Eduardo Siebra, 08/04/14
Schopenhauer não é apenas um dos
maiores filósofos do Ocidente: ele também é um de seus maiores místicos. Sua
doutrina do mundo como representação deve muito à filosofia
kantiana, ou seja, é uma elaboração racional. Porém sua descoberta da
Vontade – descoberta que condicionaria todo pensamento vitalista posterior a
ele, desde Nietzsche até Freud – é uma intuição genial, porém não-filosófica,
por ser irracional e indemonstrável (ou seja, por ser mística). O método pelo
qual ele chegou ao conceito é engenhoso (e sobre o assunto, já escrevi esse texto), mas ele se
assenta numa percepção imediata – visceral – da essência mesma da vida: a
coisa-em-si kantiana, o que nos oculta o véu de Maia.
Acontece que Schopenhauer é um místico
incompleto – e talvez isso se explique pelo fato de ele mesmo não se considerar como tal, mas apenas como filósofo.
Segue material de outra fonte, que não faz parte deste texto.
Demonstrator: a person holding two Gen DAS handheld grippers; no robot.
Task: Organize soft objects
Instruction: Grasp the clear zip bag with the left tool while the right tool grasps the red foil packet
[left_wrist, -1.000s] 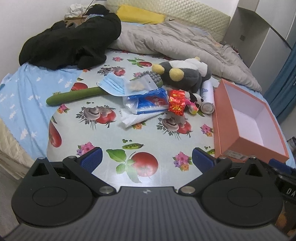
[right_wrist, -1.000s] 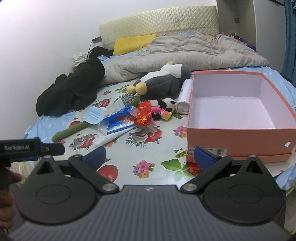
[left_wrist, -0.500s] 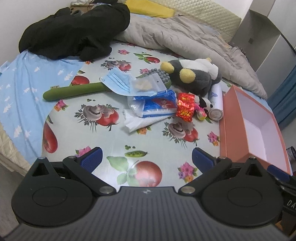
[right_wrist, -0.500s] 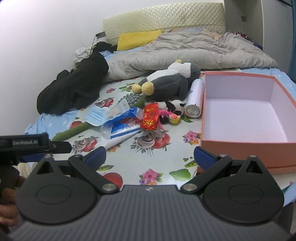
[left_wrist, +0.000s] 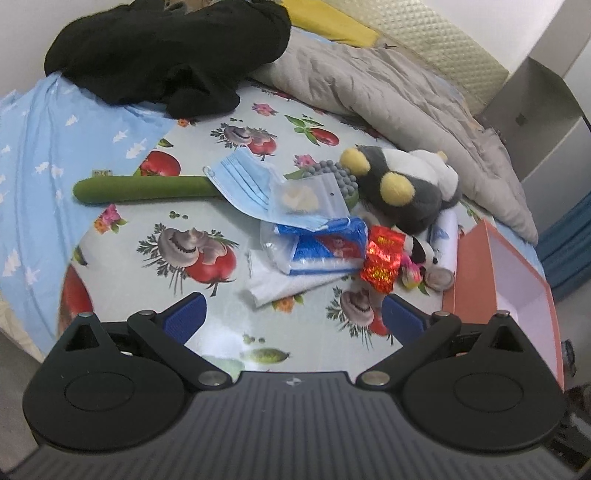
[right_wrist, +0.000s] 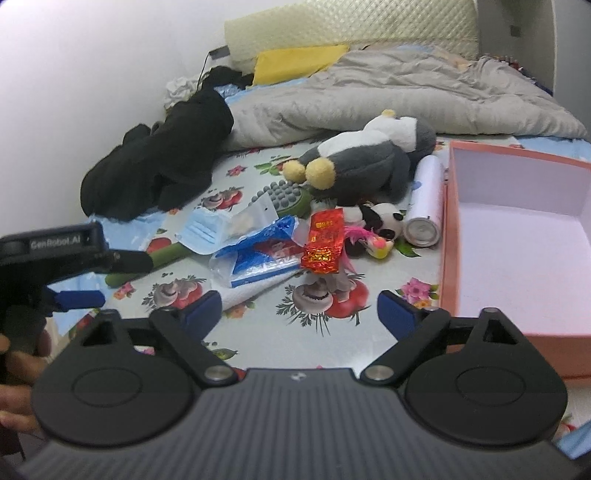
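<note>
A pile lies on the fruit-print cloth (left_wrist: 147, 288). In it are a grey and white plush penguin (left_wrist: 402, 184) (right_wrist: 362, 162), a small panda plush (right_wrist: 380, 221), a red foil packet (left_wrist: 382, 258) (right_wrist: 323, 245), a blue face mask (left_wrist: 240, 181), a blue and white soft pack (left_wrist: 325, 247) and a long green brush (left_wrist: 140, 188). To the right stands an open, empty pink box (right_wrist: 517, 236) (left_wrist: 472, 273). My left gripper (left_wrist: 291, 317) is open just short of the pile, holding nothing. My right gripper (right_wrist: 300, 310) is closing with nothing between its fingers, beside the box.
A white can (right_wrist: 426, 199) lies between the penguin and the box. Black clothing (left_wrist: 177, 48) and a grey quilt (left_wrist: 369, 81) cover the far half of the bed. A hand (right_wrist: 18, 369) shows at the left edge of the right wrist view.
Both grippers have moved forward toward the pile, which now looks larger and nearer. The right gripper's fingers stand slightly closer together than before.
</note>
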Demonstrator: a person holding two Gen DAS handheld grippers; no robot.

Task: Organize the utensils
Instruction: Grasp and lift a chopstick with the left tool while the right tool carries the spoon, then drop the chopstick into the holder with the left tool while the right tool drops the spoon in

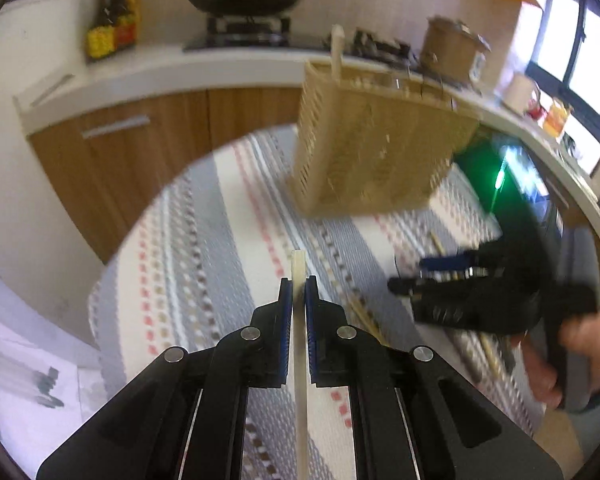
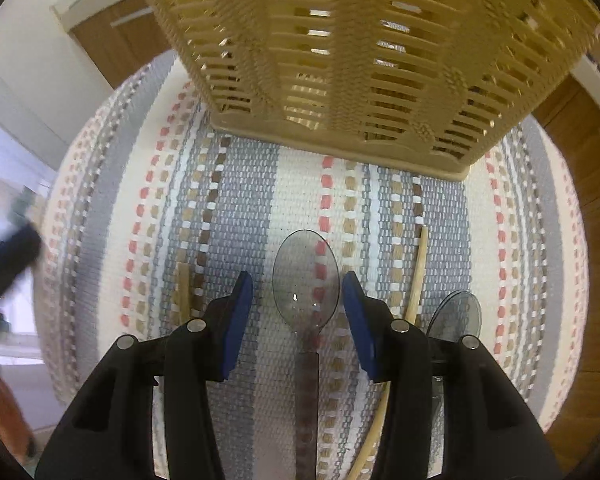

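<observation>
Left side: the left gripper [image 1: 299,292] is closed on a pale chopstick [image 1: 298,268], its blue fingers [image 1: 286,320] pressing both flanks; the stick's tip pokes out just beyond them and its shaft runs back between the arms. It hangs clear of the striped woven mat [image 1: 204,240] covering the table. The beige slotted utensil basket [image 1: 374,148] stands ahead and to the right, with one pale stick already upright at its left corner.

Centre: in the right wrist view a smoky translucent spoon [image 2: 306,280] lies flat on the mat, bowl toward the basket [image 2: 340,60]. The right gripper [image 2: 298,316] straddles it with fingers [image 2: 236,320] parted, neither pad touching; nothing is held.

Right side: a bamboo chopstick [image 2: 418,272] lies just beside the right finger, and a second dark spoon [image 2: 456,316] sits partly hidden behind it.

Assessment: the step in hand appears to be carrying the pale chopstick to the basket while the other hand sets up on the spoon. Recommended: bring the stick upright over the compartment holding its mate before letting go. For the spoon, close on the narrow neck or handle, not the wide bowl, and keep the right finger clear of the bamboo stick.
</observation>
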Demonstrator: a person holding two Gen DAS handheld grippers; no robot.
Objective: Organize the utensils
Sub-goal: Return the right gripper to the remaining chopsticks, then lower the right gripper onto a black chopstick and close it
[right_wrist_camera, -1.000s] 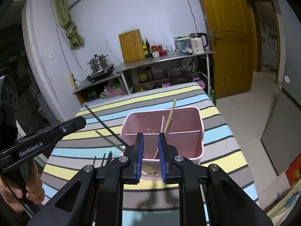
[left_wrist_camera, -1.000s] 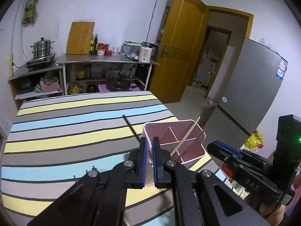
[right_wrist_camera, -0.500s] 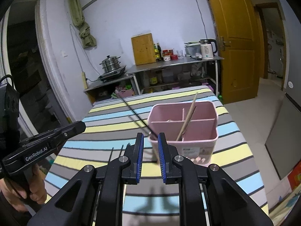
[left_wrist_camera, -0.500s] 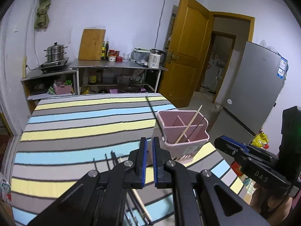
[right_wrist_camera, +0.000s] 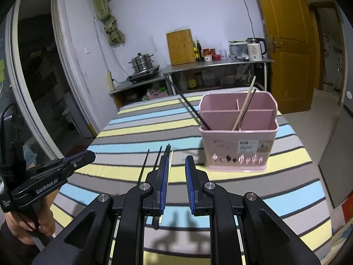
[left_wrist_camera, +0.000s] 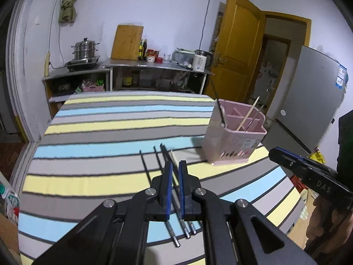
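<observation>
Chopsticks (left_wrist_camera: 164, 161) are lying on the striped table (left_wrist_camera: 99, 132) beside the pink holder (right_wrist_camera: 239, 132); left gripper (left_wrist_camera: 174, 172) is sitting nearly closed, empty; right gripper (right_wrist_camera: 177, 170) is standing slightly apart, empty.

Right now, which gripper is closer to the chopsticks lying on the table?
Left. The left gripper hangs right over the loose chopsticks, jaws empty. The right gripper sits just beside them, toward the pink holder, empty too.
</observation>
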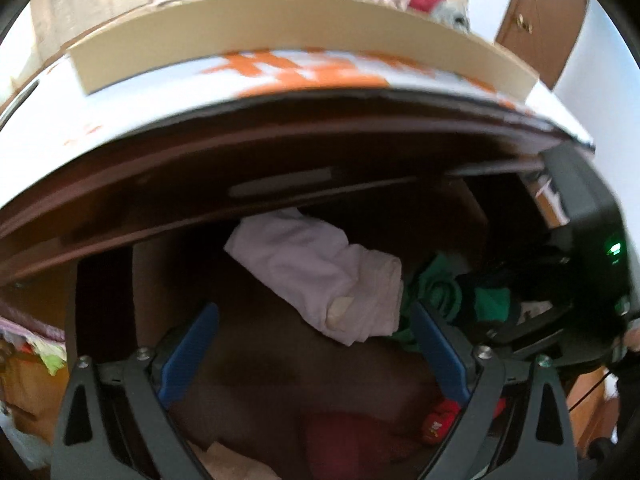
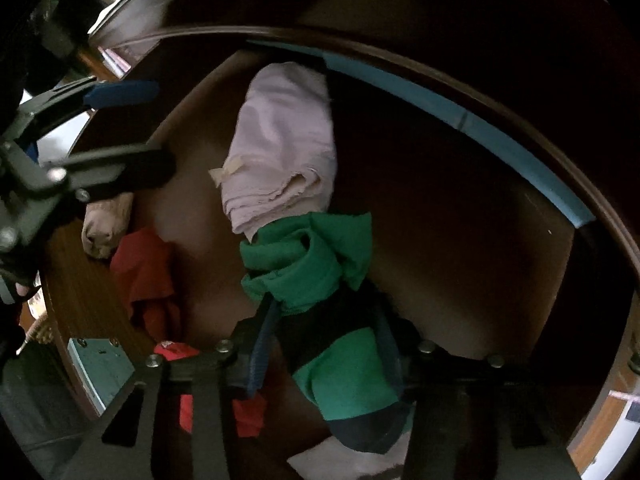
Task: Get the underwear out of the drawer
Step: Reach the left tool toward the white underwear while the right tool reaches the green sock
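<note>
Two garments, one lilac, one green, in one drawer.

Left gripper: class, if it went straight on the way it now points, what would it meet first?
Probably the bare drawer floor between its open fingers; the pale pink underwear lies just beyond the left gripper. Depth is unclear.
</note>
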Demonstrator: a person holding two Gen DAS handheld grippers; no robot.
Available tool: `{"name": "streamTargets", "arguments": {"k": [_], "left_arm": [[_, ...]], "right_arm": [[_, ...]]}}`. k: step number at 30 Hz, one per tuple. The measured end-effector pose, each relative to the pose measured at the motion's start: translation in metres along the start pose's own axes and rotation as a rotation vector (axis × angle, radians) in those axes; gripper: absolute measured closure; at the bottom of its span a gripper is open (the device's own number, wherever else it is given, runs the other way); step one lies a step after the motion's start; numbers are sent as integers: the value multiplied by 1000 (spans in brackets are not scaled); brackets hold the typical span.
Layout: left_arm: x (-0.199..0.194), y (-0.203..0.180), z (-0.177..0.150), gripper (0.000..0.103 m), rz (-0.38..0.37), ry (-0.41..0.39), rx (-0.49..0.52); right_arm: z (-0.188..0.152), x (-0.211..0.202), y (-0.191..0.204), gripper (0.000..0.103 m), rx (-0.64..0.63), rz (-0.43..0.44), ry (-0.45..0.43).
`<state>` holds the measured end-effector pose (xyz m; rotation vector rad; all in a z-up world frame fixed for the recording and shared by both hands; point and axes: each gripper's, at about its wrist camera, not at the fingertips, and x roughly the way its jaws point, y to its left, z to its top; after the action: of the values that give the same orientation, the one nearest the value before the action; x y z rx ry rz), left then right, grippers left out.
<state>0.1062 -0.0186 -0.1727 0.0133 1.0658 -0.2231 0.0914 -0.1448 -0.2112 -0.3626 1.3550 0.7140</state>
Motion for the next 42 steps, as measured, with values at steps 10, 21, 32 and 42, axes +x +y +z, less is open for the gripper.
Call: {"name": "streamTargets", "arguments": {"k": [10, 21, 32, 42], "left_arm": [[29, -30, 9, 5, 43, 85, 215], [55, -52, 21, 5, 166, 139, 356], [66, -19, 13, 5, 268, 232, 375], [42, -5, 23, 5, 200, 181, 257]], "right_arm": [[-7, 4, -17, 58, 2, 22, 0], [-11, -14, -33, 56, -19, 32, -1], [-9, -22, -30, 56, -19, 29, 0], [-10, -18, -25, 56, -11, 20, -28]]}}
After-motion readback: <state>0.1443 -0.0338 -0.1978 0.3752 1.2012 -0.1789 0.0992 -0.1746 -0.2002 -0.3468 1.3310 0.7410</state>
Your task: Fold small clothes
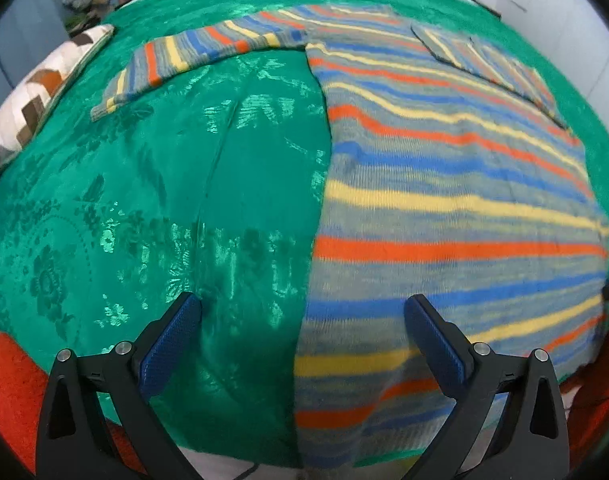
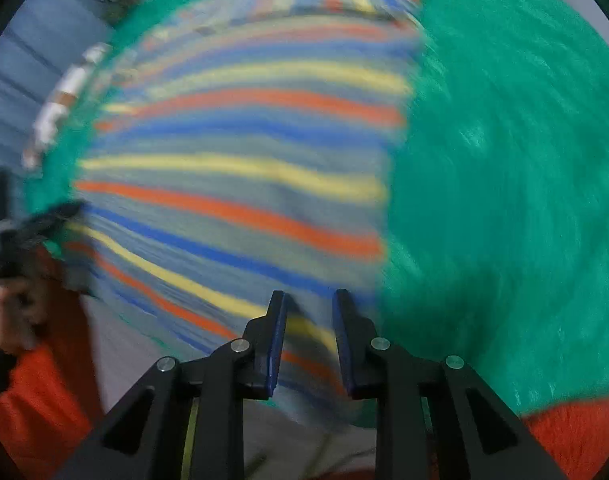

Ele abriu diante de si
uma trilha rumo ao conhecimento da verdade sobre o mundo e a vida humana, porém, por confiar demais em sua racionalidade, ele interrompeu-se diante
do que supunha ser - com razão - o limite do conhecimento humano. Justo ele, que
descobriu a Vontade num salto de irracionalismo, foi incapaz de seguir adiante
a partir do instante em que continuar a busca equivaleria a abandonar
qualquer pretensão racional.
Com uma clareza de pensamento
raras vezes encontrada, Schopenhauer disserta sobre algumas das mais intrigantes
questões que afligem o homem, sem jamais descuidar da precisão de seu
método filosófico. Munido do conceito de representação – de matriz kantiana – e
da noção de Vontade, e familiar aos textos budistas e védicos, ele nos garante
que a noção individualidade é um erro de perspectiva de nossa mente, que a vida
humana é essencialmente querer e, portanto, sofrer, e que a libertação definitiva
só pode ser alcançada pelo conhecimento e pela consciência de nossa infinita
propensão ao desejar. Além disso, ao entender que as diferentes coisas e os
diferentes seres são variegadas manifestações de uma única e mesma realidade (ou seja,
são a Vontade tornada objeto pelo principium
individuationis), Schopenhauer abre o caminho para o amor universal e a
beatitude. Mesmo aquele que nos agride, mesmo o torturador e o criminoso tornam-se
dignos de nosso amor e perdão, já que eles são também expressão da essência
íntima que, em última análise, somos nós mesmos.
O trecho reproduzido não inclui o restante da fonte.